Beragam aspirasi mengemuka, mulai dari kerusakan infrastruktur jalan, kendala pertanian, hingga pelayanan kesehatan dan pendidikan yang dinilai masih perlu ditingkatkan. Salah satu keluhan utama disampaikan warga Desa Cihaur, Kecamatan Simpenan, terkait kondisi jalan kabupaten yang rusak parah dan menghambat aktivitas ekonomi masyarakat.
“Jalan ini sangat vital bagi warga. Jika rusak, mobilitas terhambat dan biaya distribusi hasil usaha maupun pertanian ikut meningkat,” ujar Leni saat berdialog dengan masyarakat.
Keluhan juga datang dari kalangan petani lahan pertanian pangan berkelanjutan (LP2B). Pasca bencana alam, sejumlah lahan belum dapat diolah secara optimal akibat rusaknya saluran irigasi. Kondisi tersebut diperparah oleh cuaca ekstrem dan curah hujan tinggi yang meningkatkan risiko gagal panen. Warga pun mengusulkan bantuan alat pengering gabah serta solusi atas keterbatasan pupuk.
Selain sektor pertanian, warga turut menyuarakan kekhawatiran terhadap aktivitas pertambangan yang menghasilkan limbah dan dikhawatirkan berdampak pada lingkungan serta kesehatan masyarakat. Dukungan permodalan bagi pelaku usaha mikro juga menjadi harapan agar roda perekonomian warga dapat terus berputar.
Di bidang kesehatan, masyarakat kurang mampu menyoroti masih sulitnya akses jaminan kesehatan serta mutu pelayanan rumah sakit yang perlu terus ditingkatkan. Sementara di sektor pendidikan, warga menekankan pentingnya perbaikan bangunan sekolah yang rusak akibat bencana, serta perlunya program beasiswa bagi anak-anak dari keluarga petani dan nelayan.

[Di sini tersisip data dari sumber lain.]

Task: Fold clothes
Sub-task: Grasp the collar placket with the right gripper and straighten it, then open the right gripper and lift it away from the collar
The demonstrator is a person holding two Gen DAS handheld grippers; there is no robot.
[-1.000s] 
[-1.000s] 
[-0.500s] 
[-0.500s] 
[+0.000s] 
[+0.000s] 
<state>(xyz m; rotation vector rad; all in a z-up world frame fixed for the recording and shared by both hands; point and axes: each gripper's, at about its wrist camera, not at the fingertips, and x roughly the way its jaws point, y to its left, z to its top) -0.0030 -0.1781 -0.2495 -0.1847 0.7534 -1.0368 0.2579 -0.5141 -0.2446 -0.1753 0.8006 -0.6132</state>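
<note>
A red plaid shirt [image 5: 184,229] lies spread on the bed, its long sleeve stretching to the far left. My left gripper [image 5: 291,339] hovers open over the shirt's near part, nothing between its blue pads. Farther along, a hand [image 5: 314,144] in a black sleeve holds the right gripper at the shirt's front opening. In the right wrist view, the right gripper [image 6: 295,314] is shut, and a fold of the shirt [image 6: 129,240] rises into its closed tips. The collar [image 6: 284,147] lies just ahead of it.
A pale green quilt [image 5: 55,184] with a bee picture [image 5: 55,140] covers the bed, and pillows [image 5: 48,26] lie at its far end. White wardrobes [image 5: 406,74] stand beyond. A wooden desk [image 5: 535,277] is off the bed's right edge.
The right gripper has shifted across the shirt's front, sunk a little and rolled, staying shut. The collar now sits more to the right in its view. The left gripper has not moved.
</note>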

Menanggapi seluruh aspirasi tersebut, Leni Liawati menegaskan komitmennya untuk mengawal setiap masukan warga agar ditindaklanjuti secara konkret.
“Seluruh usulan masyarakat akan kami rangkum dan sampaikan kepada pemerintah daerah, serta kami koordinasikan dengan dinas terkait agar ada langkah nyata yang dapat segera dirasakan warga,” tegasnya.
Ia menambahkan, kegiatan reses tidak boleh berhenti pada seremonial semata, melainkan harus mampu menghadirkan perubahan nyata bagi kesejahteraan masyarakat Kabupaten Sukabumi.